План английского разведчика был прост, как все гениальное. Надо было любыми путями спровоцировать русских на боевое столкновение с воинами Аблай-хана. Этим он сразу убивал двух зайцев. Во-первых, при благоприятных стечениях обстоятельств можно было с помощью памирцев уничтожить весь русский отряд, а во-вторых, военный конфликт с участием наследника мог настроить памирского правителя против союза с русскими.

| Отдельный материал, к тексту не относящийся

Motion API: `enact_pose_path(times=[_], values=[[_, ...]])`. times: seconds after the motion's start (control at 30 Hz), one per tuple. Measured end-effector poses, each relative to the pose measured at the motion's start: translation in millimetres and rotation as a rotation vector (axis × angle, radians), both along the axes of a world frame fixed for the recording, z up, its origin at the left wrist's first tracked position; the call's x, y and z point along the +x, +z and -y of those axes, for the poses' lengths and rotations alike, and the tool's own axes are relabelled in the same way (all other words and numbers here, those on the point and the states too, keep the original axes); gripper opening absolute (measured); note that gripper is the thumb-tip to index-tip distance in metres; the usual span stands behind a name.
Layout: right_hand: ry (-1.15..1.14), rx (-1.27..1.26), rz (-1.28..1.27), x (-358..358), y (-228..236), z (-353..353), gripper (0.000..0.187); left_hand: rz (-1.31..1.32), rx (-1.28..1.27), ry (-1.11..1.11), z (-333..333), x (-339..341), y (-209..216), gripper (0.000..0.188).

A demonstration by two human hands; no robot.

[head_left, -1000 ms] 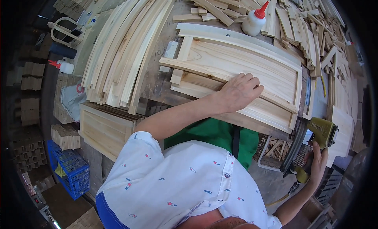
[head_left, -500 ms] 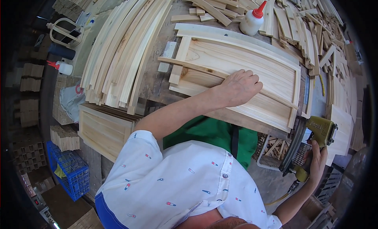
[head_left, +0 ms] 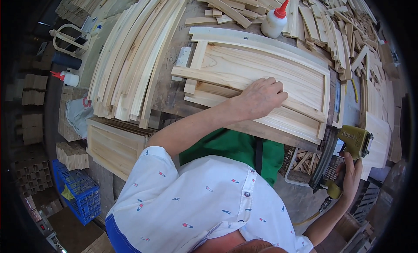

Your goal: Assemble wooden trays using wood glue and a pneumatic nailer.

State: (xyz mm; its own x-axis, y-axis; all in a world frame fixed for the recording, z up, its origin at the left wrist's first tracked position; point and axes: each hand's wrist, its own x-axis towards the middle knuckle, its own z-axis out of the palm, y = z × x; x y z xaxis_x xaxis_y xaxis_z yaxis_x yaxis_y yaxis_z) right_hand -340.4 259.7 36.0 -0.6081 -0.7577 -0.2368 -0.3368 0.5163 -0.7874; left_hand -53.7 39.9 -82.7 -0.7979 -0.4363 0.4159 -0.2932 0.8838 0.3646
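Note:
My left hand (head_left: 262, 97) is closed over a long pale wooden strip (head_left: 204, 77), gripping it near its middle. The strip lies lengthwise across a framed wooden panel (head_left: 252, 59) on the bench, and its left end sticks out past the panel's side piece. Part of the strip and the panel's near side are hidden under my hand and forearm. Out to the right, my right hand (head_left: 352, 177) is wrapped around the handle of an olive-green nail gun (head_left: 356, 142). The gun's long dark magazine is beside the panel's right near corner.
Long wooden strips (head_left: 130, 57) are stacked left of the panel. A white glue bottle with a red tip (head_left: 274, 24) stands behind it, near loose offcuts (head_left: 230, 9). Framed panels (head_left: 114, 144) are stacked at left, above a blue crate (head_left: 80, 194). An air hose (head_left: 307, 219) trails from the gun.
The strip has turned under my left hand, showing a broader face, and its left end has shifted slightly left and nearer. My right hand and the nail gun have stayed about in place.

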Motion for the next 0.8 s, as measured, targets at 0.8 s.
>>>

О, он прекрасно знал агрессивность и природную наивность жителей гор, о чем ему неоднократно говорили знающие люди здесь, в индийской колонии. Надеясь на это, Джилрой и решил послать одного из своих подручных в экспедиционный отряд Баташа, чтобы тот под видом верного друга русских рассказал о злодействах нукеров Великого хана, которые уничтожают все поселения иноверцев на своем пути. От своего агента разведчик уже получил весть о том, что офицер Баташ вступился за кочевников, которых грабили и убивали афганцы, и что ни один из афганских разбойников живым от казаков не ушел. Если русские будут последовательными в своих действиях, то они обязательно выступят на защиту и исмаилитов[8]. Необходимо было только натравить Аблай-хана на этих иноверцев, которых в тайне от Великого хана наследник постоянно преследовал, пока наконец не выдворил с ханских земель.
Глава X
Памир. 1896 Г
1
Достигнув истоков Инда, экспедиционный отряд штабс-капитана Баташова раскинул палатки недалеко от селения горцев. Буквально через час после того, как в бивуаке задымили костры, к посту, охраняющему лагерь, подошли с десяток местных жителей. Представительную делегацию возглавлял седобородый старик, увенчанный снежно-белой чалмой хаджи.
– Господин штабс-капитан, – обратился к Баташову есаул Порубий, – там туземная делегация вас треба!
– Что за делегация? – недовольно произнес Баташов, который в это время примерял новые, начищенные до блеска сапоги, в которых собирался претворить в жизнь свою давнюю мечту – сполоснуть их в водах Инда.